Situation 2: Potlucks and parties in general.
When I look at an average potluck, there tends to be one or two tables dedicated to the meat and side dishes (which are usually bad enough), then there seems to be at least three or four tables filled to the brim with the desserts! My problems over and over again has been that there isn’t much on any of the tables I would allow myself to eat. So I finally figured out if I was going to eat something, I had better bring something I could eat in abundance. So I usually bring a big beautiful salad. Then at least I know I can fill my plate with something.
Situation 3: Big family dinner with lots of expectations.
Why is the tradition to add tons of sugar to every otherwise healthy food? I have found that by substituting healthier alternatives where I can, and eliminating as much excess as possible, makes my life easier and others don’t even mind.
For example, we enjoy sweet potatoes simply baked. Then anyone can add as much butter and brown sugar as they desire. No need for whipping it and adding more sugar than the pumpkin pie.

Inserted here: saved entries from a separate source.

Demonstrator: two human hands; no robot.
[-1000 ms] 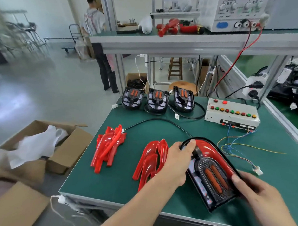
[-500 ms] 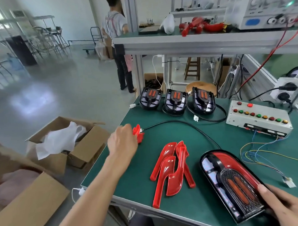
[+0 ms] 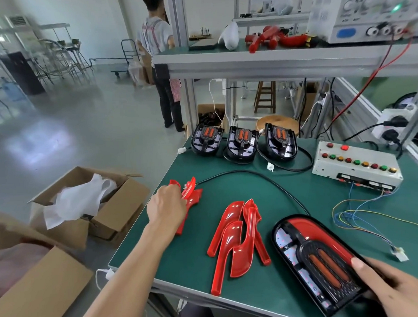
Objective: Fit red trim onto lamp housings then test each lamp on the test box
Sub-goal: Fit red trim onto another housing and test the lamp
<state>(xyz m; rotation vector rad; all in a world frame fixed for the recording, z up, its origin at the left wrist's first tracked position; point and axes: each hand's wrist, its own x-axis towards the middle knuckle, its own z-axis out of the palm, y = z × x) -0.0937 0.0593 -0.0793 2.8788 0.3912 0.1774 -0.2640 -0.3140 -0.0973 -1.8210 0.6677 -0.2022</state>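
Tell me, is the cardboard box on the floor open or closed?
Open: the cardboard box has its flaps spread, and white wrapping shows inside.

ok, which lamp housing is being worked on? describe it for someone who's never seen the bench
On the green bench, skip the three housings in a row at the far edge. It is the large one at the near right corner, under the right hand, the only one carrying red trim.

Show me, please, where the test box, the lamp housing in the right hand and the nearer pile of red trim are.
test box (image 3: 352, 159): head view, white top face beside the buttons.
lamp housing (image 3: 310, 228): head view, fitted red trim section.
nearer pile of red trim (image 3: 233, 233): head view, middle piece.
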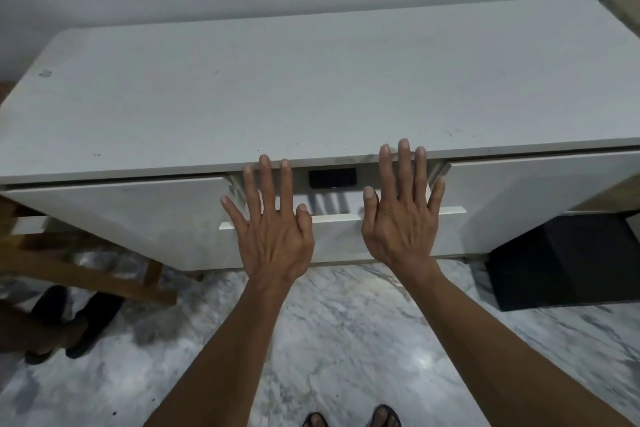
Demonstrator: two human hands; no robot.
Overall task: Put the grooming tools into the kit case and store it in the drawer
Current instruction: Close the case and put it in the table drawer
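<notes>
A person's left hand and right hand lie flat, fingers spread and grasping nothing, against the front of a partly open white drawer in a white cabinet. A dark kit case sits inside the drawer's gap, between the two hands, above a marble floor.
</notes>
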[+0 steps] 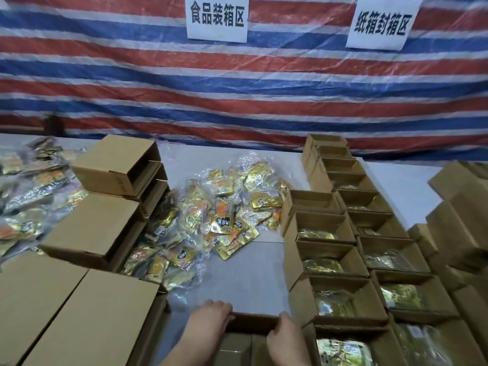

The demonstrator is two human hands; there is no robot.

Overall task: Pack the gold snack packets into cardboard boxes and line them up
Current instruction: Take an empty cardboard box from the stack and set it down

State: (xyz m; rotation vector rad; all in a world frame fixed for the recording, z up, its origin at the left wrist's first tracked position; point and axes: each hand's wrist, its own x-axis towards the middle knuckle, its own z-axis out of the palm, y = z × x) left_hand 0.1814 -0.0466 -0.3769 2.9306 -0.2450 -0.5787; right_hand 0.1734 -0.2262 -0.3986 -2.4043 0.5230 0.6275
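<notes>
**A:** Start nearest you. Your left hand [211, 319] and right hand [284, 336] both curl over the far edge of the open box [253, 322] at the bottom of the view. Each hand grips that cardboard wall; neither holds a packet.

**B:** How will that box behave?

**A:** Probably light and fairly stiff, but a thin wall may buckle if you squeeze its middle. I'd hold near the corners, or under the base once it is loaded. Its inside is cut off by the frame edge, so you cannot tell whether it is empty.

**B:** And the packets?

**A:** The loose gold packets [224, 215] lie in a heap mid-table, beyond your hands, mixed with clear wrapping [184, 289]. They look light, soft and slick, so they will likely slide. Pinch one by a sealed edge, or scoop several flat.

**B:** The packed ones?

**A:** To your right, two rows of filled boxes [327, 228] run away from you, gold showing inside. Counts per box are unreadable. Closed cartons [89, 225] stack on your left; the pile behind them [29, 188] is blurred.
</notes>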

I noticed over the years that most people fill up on so much of the stuffing and mashed potatoes, that they never ate their rolls. So I just stopped serving them, and no one noticed. I know some people would be upset about not having bread, but my family doesn’t care, so I can get away with it. Perhaps there are things your family may not miss.
My family doesn’t like the cranberry sauce in the can, and I won’t serve the sugar/jello mixture, so I make the real cranberry sauce with less sugar. It is very tart, and I love it on my turkey. To me, that is how cranberries should be served, as something to spice up the flavor of the turkey.
I prefer to save the sugar for the dessert. Yes, I love the dessert.
Situation 4: The celebration meal
Enjoy the celebration! Enjoy the pumpkin pie, if that is what you love. ON THAT DAY! Pigging out one or two meals a year is not going to hurt you over the long run. It’s the three weeks before and the three weeks after that make the difference. Save the celebration for the day of the celebration. Know that you will eat your favorite food on that holiday, and it will be a treat worth waiting for.
Here are some other ideas to keep you sane during the holiday festivities:
Relieve yourself of the feeling that you need to eat as much those treats as you can now, because you won’t have it the rest of the year. Honestly, you could eat pecan pie any month of the year, it just isn’t the same. It is the treat and the celebration that you are enjoying, so know that you can enjoy it now and you can enjoy other things during the rest of the year. Let me give you an example: Watermelon doesn’t sound good at all now, does it? But picture yourself on a very hot day in the summer, and remember how good that watermelon tastes then. Appreciate the seasonality and uniqueness of these foods at this time, and not as something you have to horde; there are other treats for you in the future.
Don’t wear your “big girl pants”. This comes from my friend Tisha, of Girls Gone Kale. If you leave room for your stomach to expand…it will. Keep those regular jeans on, and you will have less room for expansion, temporarily and permanently.
Most of all, keep in mind the feeling you will have when you step on that scale in January and weigh exactly what you did in September. If you weigh less, that is even better! That is my goal for you, to at least maintain your weight during this season of eating.